Wishlist for Stata 18

wbuchanan

Join Date: Mar 2014

Posts: 1361
#466

03 Sep 2022, 06:54

[email protected] what you’re asking should be possible using Mata and the information in

Code:

help dta

. What you’re asking for is something that parses everything up to the <data> tag in the dta file spec (https://www.stata.com/help.cgi?dta#map).
1 like
Comment
Daniel Feenberg

Join Date: Oct 2014

Posts: 323
#467

03 Sep 2022, 08:22

Make debugging easier with one or more of:

1) Provide the line number or context for error messages triggered inside a -foreach loop- without requiring the user to rerun the program with -set trace on;set tracedepth1-.

2) Mark error messages with a distinctive tag so that they can be searched for in an editor.

3) Provide a way to suppress purely informative messages such as "NN real changes made" or "NN observations deleted" without suppressing actual error messages.

4) Add the variable name to the informative messages mentioned in (3) so that they can be related to the particular variable when executed in a -foreach- loop.

5) Add more context to error message. If an option is improper, what is the string that isn't a proper option. If there is a type mismatch, what are the types that don't match. If there is syntax error, where did the parsing stop. etc, etc. Little bits of information can save a lot of time. How long does it take you to understand the following code fragment and error message:

Code:

. list +-------+ | x y | |-------| 1. | 3 2 | +-------+ . gen z=x*y type mismatch r(109);

How long for a beginning Stata user?

6) Provide a -trace- setting that doesn't trace Stata provided code, only code in the runing program and current directory.

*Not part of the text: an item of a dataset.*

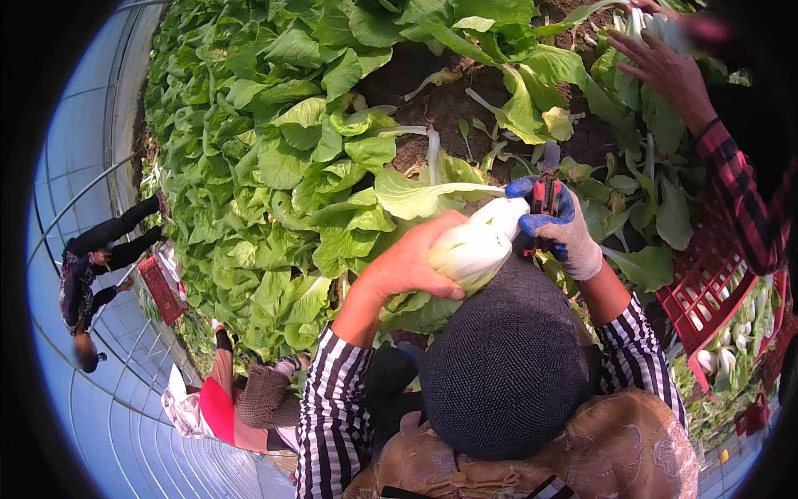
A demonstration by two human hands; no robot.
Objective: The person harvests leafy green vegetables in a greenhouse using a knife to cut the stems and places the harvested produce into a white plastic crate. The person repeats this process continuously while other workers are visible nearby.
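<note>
My bare left hand (pixel 424 256) is closed around a head of leafy greens with a thick white base (pixel 474 246). My right hand (pixel 558 227), in a white and blue work glove, grips the red and black handle of a knife (pixel 547 187). Its blade points away from me, towards the soil. The gloved thumb and fingers are at the cut end of the white base. A pale green leaf (pixel 424 194) with a white stalk stretches left from the gloved fingertips, above the head of greens.
Dense leafy greens (pixel 249 156) grow at left. Loose leaves lie on brown soil (pixel 408 81). At right, a co-worker's hand (pixel 673 75) touches other greens beside a red plastic crate (pixel 717 287) holding white-stemmed greens. More people and another red crate (pixel 161 290) are at left, by the greenhouse wall.
</note>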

Last edited by Daniel Feenberg; 03 Sep 2022, 08:25.
2 likes
Comment
daniel klein

Join Date: Mar 2014

Posts: 3818
#468

03 Sep 2022, 13:34

Originally posted by [email protected] View Post

3) Provide a way to suppress purely informative messages such as "NN real changes made" or "NN observations deleted" without suppressing actual error messages.

See

Code:

help quietly

Originally posted by [email protected] View Post

5) Add more context to error message.
How long does it take you to understand the following code fragment and error message:

Code:

. list +-------+ | x y | |-------| 1. | 3 2 | +-------+ . gen z=x*y type mismatch r(109);

How long for a beginning Stata user?

A click on r(109) yields:

In an expression, you attempted to combine a string and numeric
subexpression in a logically impossible way. For instance, you
attempted to subtract a string from a number or you attempted
to take the substring of a number.

Seem like a pretty accurate description of the problem to me.

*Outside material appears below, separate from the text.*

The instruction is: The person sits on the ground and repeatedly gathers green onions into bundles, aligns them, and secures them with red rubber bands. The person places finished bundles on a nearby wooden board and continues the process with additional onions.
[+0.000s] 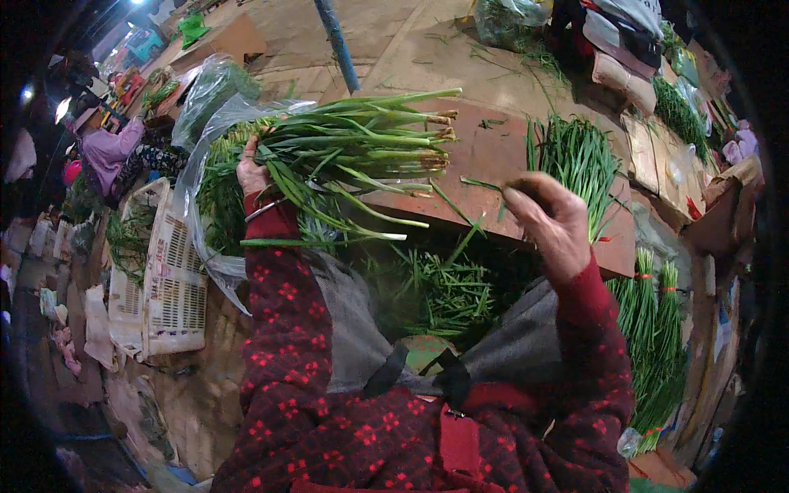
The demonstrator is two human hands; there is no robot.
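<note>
My left hand grips a loose bunch of garlic chives, with its pale, brown-tipped stalk ends pointing right. Several stalks splay out below the bunch, over my forearm. Beside and partly behind that hand, more greens lie in a clear plastic bag. My right hand, a little blurred, is over the brown board with thumb and forefinger pinched at the end of a thin green leaf strip. Just past it on the board rests a bunch of chives with a red band near its stalk ends.
Leaf scraps are heaped between my knees. Tied bunches lie on the right. A white plastic crate stands at left, near a seated person in a pink top. A blue pole rises beyond the board.
</note>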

Last edited by daniel klein; 03 Sep 2022, 13:36.
1 like
Comment
Daniel Feenberg

Join Date: Oct 2014

Posts: 323
#469

03 Sep 2022, 15:25

No doubt Stata works better in interactive mode, but I don't.
Comment
Federico Bindi

Join Date: Nov 2021

Posts: 16
#470

05 Sep 2022, 00:25

Introduce new data structures (such as lists and tuples). I know, there's Python for that, but still...
1 like
Comment
Maarten Buis

Join Date: Mar 2014

Posts: 3426
#471

05 Sep 2022, 04:56

Originally posted by Federico Bindi View Post

Introduce new data structures (such as lists and tuples). I know, there's Python for that, but still...

Do you want those in Mata? I cannot imagine why you would want those in Stata (but that could also have something to do with my imagination...). If you present a use case for those datastructures, then your request can become more convincing. Everybody can say they want something, but there is only a limited amount of resources.

Right now it sounds like a common problem that many people who migrate from language A to language B have: they miss some aspect of language A, but don't know yet that there is some other way that language B does things that makes that aspect unnecessary and/or even inefficient. This is not ciriticism of you, it is a common process we all go through at some point.

---------------------------------
Maarten L. Buis
University of Konstanz
Department of history and sociology
box 40
78457 Konstanz
Germany
http://www.maartenbuis.nl
---------------------------------
4 likes
Comment
John Mullahy

Join Date: Dec 2016

Posts: 742
#472

05 Sep 2022, 07:22

re: #470

Code:

ssc describe tuples

While not a new data structure it may still prove useful.
Comment
Ali Atia

Join Date: May 2020

Posts: 737
#473

05 Sep 2022, 11:43

Originally posted by Federico Bindi View Post

Introduce new data structures (such as lists and tuples). I know, there's Python for that, but still...

In many ways, Stata's macros replicate (or can be made to replicate) the functionality of lists -- see here for more: pmacrolists.pdf (stata.com).
Comment
Karen Strope (StataCorp)

StataCorp Employee

Join Date: Mar 2014

Posts: 4
#474

06 Sep 2022, 07:10

Originally posted by Tom Dietz View Post

This isn't a part of the code but a thought on policies. I am moving to emeriti status and so my university will no longer pay for Stata. With the end of perpetual licenses I will have to pay out of pocket for Stata in about two years. So after 30 years of using and teaching Stata almost exclusively I will reluctantly switch to R as I plan to continue doing research. I'm wondering if Stata could have a pricing policy of the sort used by many scientific societies--with a special rate for retirees.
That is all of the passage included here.